* [Prompt]: Reproduce the records exactly, beginning with their first line and ending with the line that contains "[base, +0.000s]", and output nothing more.

━━━

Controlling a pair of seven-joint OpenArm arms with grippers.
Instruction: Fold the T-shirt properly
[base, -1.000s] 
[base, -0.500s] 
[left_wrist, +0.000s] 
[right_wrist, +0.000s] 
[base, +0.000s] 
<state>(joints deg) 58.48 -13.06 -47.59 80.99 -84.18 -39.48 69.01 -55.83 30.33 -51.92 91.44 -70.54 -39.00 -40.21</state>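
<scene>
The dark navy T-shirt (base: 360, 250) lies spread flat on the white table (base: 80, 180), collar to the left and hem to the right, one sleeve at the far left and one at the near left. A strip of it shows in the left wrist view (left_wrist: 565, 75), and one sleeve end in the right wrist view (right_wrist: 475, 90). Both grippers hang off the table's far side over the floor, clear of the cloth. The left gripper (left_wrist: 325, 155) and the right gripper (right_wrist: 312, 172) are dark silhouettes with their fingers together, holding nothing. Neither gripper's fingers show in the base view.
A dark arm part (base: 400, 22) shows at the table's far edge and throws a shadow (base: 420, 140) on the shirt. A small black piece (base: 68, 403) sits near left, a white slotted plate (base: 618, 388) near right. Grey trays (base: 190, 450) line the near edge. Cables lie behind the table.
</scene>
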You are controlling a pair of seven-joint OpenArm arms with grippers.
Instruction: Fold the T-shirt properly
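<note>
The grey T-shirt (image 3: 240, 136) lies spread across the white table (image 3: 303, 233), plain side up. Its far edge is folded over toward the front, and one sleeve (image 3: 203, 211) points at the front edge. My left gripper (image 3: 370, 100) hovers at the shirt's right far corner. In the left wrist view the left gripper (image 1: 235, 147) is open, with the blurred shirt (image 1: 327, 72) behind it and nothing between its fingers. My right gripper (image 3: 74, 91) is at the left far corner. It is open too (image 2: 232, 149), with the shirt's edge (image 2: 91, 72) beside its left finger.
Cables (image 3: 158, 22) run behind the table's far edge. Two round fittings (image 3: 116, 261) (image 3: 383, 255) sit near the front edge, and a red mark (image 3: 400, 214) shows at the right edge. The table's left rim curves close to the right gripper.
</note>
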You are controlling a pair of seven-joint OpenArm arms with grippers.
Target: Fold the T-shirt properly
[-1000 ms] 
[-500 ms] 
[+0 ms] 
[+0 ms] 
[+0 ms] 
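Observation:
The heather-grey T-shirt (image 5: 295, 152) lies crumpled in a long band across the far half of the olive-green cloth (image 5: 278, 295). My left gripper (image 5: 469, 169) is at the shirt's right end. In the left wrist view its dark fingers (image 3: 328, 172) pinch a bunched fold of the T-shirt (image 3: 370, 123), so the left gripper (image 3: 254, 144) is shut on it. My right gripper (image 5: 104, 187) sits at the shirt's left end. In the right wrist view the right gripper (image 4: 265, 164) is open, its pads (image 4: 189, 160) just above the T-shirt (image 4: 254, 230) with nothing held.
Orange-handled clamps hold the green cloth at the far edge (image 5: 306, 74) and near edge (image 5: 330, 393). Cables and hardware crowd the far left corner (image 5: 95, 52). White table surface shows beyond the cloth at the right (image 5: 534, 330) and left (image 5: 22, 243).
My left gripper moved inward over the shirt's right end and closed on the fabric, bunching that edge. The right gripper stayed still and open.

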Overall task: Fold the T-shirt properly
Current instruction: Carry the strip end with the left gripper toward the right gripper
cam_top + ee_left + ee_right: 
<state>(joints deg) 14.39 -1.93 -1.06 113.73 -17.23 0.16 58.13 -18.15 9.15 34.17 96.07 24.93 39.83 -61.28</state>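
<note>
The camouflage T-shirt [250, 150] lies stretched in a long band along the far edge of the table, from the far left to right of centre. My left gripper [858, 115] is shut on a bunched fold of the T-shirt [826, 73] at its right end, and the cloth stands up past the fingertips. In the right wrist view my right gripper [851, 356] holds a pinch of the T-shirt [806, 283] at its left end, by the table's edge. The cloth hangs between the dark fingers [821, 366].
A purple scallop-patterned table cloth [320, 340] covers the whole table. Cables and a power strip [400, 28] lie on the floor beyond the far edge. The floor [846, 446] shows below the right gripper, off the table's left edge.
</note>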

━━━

* [Result below]:
Controlling a pair of seven-joint OpenArm arms with grippers.
Instruction: Fold the T-shirt properly
[base, -1.000s] 
[base, -0.500s] 
[left_wrist, +0.000s] 
[right_wrist, +0.000s] 
[base, +0.000s] 

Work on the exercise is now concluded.